The arrival of tranfer Oliver Martin, however, takes the pressure off them — especially if he plays this season.

RELATED: Hawkeye football officially adds three wide receivers

Martin’s journey to Kinnick Stadium was a long one, but in the end, the Hawkeyes snagged who they wanted.

After redshirting for a year at Michigan, Martin caught 11 passes for 125 yards and a touchdown.

Ever since his days at Iowa City West, when he was ranked the seventh-best wide receiver prospect in the nation, he has been known as a precise route runner with decent speed and exceptional ball skills.

Although he didn’t spend much time in the Maize and Blue, his skills alone will help Iowa when his time on the field comes.

Charlie Jones and Jack Combs are in the same boat.
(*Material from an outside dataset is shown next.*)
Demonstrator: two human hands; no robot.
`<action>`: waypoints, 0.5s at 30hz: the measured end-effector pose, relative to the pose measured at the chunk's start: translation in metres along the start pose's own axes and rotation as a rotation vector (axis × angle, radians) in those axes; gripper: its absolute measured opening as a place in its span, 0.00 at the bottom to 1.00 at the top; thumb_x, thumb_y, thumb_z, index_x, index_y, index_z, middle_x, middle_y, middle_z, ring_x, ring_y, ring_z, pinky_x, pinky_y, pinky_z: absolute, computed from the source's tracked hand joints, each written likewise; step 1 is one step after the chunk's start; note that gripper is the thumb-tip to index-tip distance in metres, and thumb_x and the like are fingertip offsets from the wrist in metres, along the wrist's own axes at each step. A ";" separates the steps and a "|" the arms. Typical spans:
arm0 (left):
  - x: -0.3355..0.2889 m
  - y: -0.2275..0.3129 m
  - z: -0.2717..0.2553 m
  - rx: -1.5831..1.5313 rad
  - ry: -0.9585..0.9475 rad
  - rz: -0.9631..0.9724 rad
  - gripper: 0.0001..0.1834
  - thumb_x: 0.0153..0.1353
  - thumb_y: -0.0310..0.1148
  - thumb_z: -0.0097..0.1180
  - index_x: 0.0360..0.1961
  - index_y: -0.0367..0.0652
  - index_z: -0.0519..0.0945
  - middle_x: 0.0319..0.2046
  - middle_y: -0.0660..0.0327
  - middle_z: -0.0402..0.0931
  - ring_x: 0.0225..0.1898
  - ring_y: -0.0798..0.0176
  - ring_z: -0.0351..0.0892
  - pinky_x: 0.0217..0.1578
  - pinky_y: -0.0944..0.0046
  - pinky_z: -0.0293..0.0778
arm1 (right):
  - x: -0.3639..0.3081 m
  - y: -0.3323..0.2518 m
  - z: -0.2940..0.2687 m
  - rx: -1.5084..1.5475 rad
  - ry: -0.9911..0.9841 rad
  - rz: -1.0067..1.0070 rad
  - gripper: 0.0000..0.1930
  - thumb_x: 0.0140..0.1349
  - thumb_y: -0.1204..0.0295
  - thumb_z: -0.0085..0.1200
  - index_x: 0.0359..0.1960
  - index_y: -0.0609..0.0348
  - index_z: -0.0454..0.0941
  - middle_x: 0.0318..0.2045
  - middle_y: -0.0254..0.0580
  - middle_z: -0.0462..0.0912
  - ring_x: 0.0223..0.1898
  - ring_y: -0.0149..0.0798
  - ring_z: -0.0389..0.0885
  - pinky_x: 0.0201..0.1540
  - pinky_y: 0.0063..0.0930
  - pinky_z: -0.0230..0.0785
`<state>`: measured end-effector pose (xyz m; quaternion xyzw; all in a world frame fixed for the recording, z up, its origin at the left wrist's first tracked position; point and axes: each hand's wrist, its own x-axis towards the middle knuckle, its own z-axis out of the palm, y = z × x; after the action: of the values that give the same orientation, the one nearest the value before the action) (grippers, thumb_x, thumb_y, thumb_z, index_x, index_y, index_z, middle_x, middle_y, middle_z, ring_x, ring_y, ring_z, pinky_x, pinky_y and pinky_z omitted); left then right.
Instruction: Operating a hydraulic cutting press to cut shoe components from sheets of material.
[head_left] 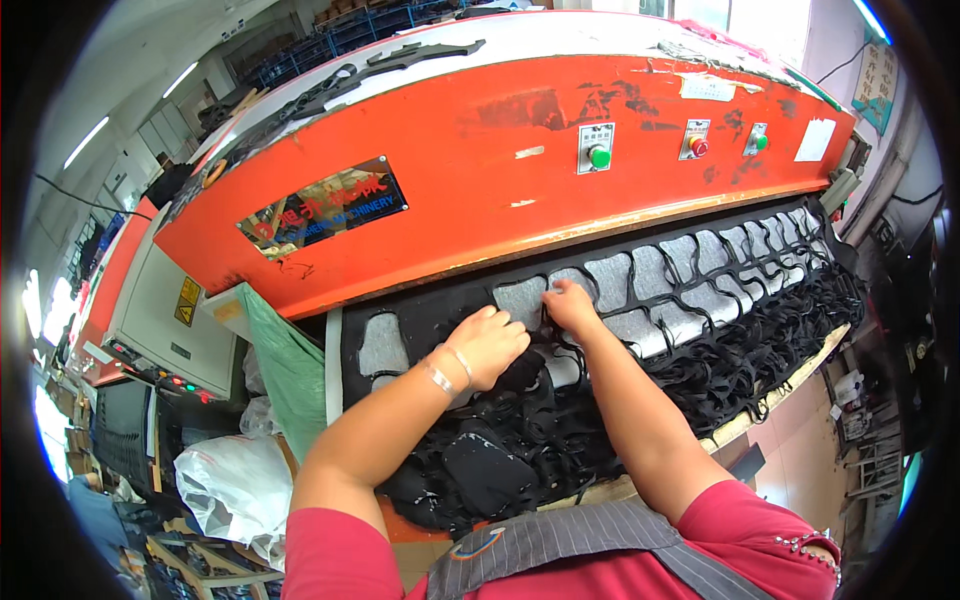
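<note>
Mid-frame: left hand (490, 345) curled, knuckles down, pinning the black die-cut sheet (600, 300) flat on the surface under the orange press (480, 170). Right hand (572, 303) pinches a cutout edge, lifting it from the grey pad (640, 275). Loose black scrap (520, 450) heaps at lower centre.

Both your forearms come up from the lower edge and angle inward, so the hands sit just beside each other, a narrow gap between them. Your left hand (490, 343) is curled, knuckles up, fingers tucked under and out of sight, a thin bangle at the wrist. Your right hand (570, 303) lies a touch further forward, palm down, fingers bent and pinched together at the tips. Both elbows are bent, upper arms in short red sleeves.
</note>
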<state>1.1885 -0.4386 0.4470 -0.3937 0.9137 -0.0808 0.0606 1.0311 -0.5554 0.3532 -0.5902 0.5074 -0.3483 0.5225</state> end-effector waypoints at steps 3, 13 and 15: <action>-0.038 0.015 -0.001 -0.002 0.130 -0.090 0.13 0.42 0.28 0.59 0.33 0.45 0.76 0.39 0.64 0.73 0.37 0.59 0.71 0.39 0.61 0.67 | 0.002 -0.032 0.028 -0.416 0.296 -0.602 0.22 0.52 0.69 0.56 0.48 0.66 0.74 0.44 0.61 0.78 0.50 0.59 0.74 0.56 0.44 0.67; -0.133 0.052 -0.055 -0.185 0.319 -0.261 0.33 0.29 0.34 0.69 0.44 0.46 0.75 0.44 0.63 0.73 0.44 0.56 0.71 0.46 0.57 0.65 | 0.013 -0.061 0.085 -0.645 -0.240 0.084 0.27 0.50 0.51 0.62 0.43 0.64 0.82 0.47 0.56 0.81 0.52 0.50 0.79 0.55 0.35 0.70; -0.138 0.052 -0.065 -0.270 0.393 -0.351 0.35 0.28 0.36 0.71 0.45 0.46 0.75 0.44 0.62 0.73 0.47 0.55 0.71 0.48 0.56 0.65 | 0.018 -0.058 0.089 -0.655 -0.281 0.110 0.28 0.49 0.53 0.64 0.44 0.64 0.82 0.49 0.54 0.80 0.52 0.49 0.79 0.55 0.35 0.71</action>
<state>1.2341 -0.2964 0.5075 -0.5271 0.8283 -0.0422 -0.1851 1.1328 -0.5532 0.3886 -0.7401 0.5464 -0.0540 0.3883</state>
Both transfers, they will also give Iowa more depth when eligible, which is certainly a good thing for the Hawkeyes.

Jones hauled in 18 passes for 395 yards and 3 touchdowns last season, and Combs caught 3 passes for 27 yards and a score.

The Hawkeyes also have Tyrone Tracy, Nico Ragaini, and Max Cooper on the roster.

Tracy and Ragaini were listed as backups to Smith and Smith-Marsette at the beginning of spring practice. With spring ball wrapped up, they seem to be in the running for solid playing time.

Neither one has substantial experience, though. Cooper recorded 3 receptions for 15 yards in 2018, Tracy had 1 catch for 22 yards, and Ragaini also caught 1 pass for 7 yards.

The potential is there, however.

A clear problem arose in April when Easley, Noah Fant, and T.J. Hockenson — Iowa’s three top pass-catchers — moved on to the next level.

But with only a couple months until the season begins, Iowa may not be in bad shape on the receiving front.